If you're interested in learning more about how to systematically improve RAG systems, you can sign up for the free email course here:

Sign up for the Free Email Course

Now, let's dive into some frequently asked questions from the course:

A Tale of Unmet Expectations

Let me share a recent case study that illustrates this perfectly:

A construction company implemented a state-of-the-art RAG system for their technical documentation. Despite using the latest embedding models and spending weeks optimizing their prompts, user satisfaction stayed stubbornly around 50%. When we analyzed their query logs, we discovered something fascinating: 20% of queries were simply counting objects in blueprints ("How many doors are on the 15th floor?").

No amount of embedding optimization would help here. By adding a simple object detection model for blueprints, satisfaction for those queries jumped to 87% in just one week.

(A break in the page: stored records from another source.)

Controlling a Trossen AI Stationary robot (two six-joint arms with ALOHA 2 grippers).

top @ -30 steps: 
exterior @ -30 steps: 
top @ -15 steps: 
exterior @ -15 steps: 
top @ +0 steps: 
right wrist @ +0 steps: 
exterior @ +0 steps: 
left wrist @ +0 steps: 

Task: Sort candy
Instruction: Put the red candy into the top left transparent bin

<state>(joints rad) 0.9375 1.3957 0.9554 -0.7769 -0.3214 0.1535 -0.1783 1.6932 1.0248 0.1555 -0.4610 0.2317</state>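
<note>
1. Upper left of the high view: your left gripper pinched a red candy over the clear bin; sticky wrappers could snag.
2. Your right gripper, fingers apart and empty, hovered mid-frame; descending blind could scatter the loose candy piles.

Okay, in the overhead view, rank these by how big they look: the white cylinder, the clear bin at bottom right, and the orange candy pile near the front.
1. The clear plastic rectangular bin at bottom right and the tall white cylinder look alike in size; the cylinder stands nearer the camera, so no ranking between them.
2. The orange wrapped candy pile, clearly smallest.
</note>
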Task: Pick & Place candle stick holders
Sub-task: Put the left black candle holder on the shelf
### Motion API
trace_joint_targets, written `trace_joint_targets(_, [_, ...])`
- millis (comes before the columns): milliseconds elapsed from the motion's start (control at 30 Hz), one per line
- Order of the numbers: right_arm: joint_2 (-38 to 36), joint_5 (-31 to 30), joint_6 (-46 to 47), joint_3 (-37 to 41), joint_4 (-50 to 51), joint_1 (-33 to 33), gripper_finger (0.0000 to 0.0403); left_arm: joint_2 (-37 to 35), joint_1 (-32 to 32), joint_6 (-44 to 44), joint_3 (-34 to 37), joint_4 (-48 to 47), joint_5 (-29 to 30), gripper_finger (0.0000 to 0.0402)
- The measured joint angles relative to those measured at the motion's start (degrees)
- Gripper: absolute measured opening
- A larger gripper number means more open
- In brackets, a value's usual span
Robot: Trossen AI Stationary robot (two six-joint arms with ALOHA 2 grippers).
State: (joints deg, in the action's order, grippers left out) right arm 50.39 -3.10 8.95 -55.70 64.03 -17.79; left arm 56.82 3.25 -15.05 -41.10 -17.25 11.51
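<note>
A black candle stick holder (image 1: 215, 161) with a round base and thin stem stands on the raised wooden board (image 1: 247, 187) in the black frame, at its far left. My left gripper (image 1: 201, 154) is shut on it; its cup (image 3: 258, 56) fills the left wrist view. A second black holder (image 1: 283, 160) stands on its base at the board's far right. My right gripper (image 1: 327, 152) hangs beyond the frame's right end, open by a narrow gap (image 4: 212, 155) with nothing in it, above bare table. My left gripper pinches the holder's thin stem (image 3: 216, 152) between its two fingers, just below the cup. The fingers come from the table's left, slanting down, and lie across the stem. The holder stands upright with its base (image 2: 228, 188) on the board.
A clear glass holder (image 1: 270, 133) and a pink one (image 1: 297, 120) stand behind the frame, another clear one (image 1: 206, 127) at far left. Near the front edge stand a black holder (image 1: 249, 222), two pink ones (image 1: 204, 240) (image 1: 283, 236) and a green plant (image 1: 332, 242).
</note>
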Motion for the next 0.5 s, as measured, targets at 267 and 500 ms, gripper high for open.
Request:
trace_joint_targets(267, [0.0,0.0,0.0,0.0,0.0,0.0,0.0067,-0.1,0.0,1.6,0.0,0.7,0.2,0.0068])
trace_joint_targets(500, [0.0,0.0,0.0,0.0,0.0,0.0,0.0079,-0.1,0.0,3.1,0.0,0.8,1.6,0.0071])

The Two Dimensions That Actually Matter

After analyzing millions of queries across various industries, I've identified two fundamental dimensions that determine RAG system success:

  1. Topics: Do we have the information users want?
  2. Capabilities: Can we effectively access and process that information?

Let's dive deep into each dimension.

Topics: Content Coverage

Topics represent your system's knowledge inventory. Think of this like a store's product catalog - you can't sell what you don't have.

Examples of Topic Gaps:

  • Missing documentation sections
  • Lack of data for specific time periods
  • Absence of particular use cases or scenarios
  • Missing specific types of content (images, videos, tables)

Real World Example: Netflix

When Netflix notices users searching for "Adam Sandler basketball movies", that's a topic gap - they simply don't have that content. No amount of better search or recommendations will help if the content doesn't exist.

Capabilities: Processing Power

Capabilities represent your system's ability to manipulate and retrieve information in specific ways. This is where most RAG systems fall short.

Common Capability Requirements:

  1. Temporal Understanding
  2. "What changed last week?"
  3. "Show me the latest updates"
  4. Understanding fiscal vs calendar years

  5. Numerical Processing

  6. Counting objects in documents
  7. Calculating trends or changes
  8. Aggregating data across sources

  9. Entity Resolution

  10. Connecting related documents
  11. Understanding document hierarchies
  12. Mapping aliases and references

Real World Example: DoorDash

When DoorDash notices orders dropping after 9 PM, adding more restaurants won't help. They need a capability to filter for "open now" restaurants. No amount of inventory helps if users can't find what's actually available.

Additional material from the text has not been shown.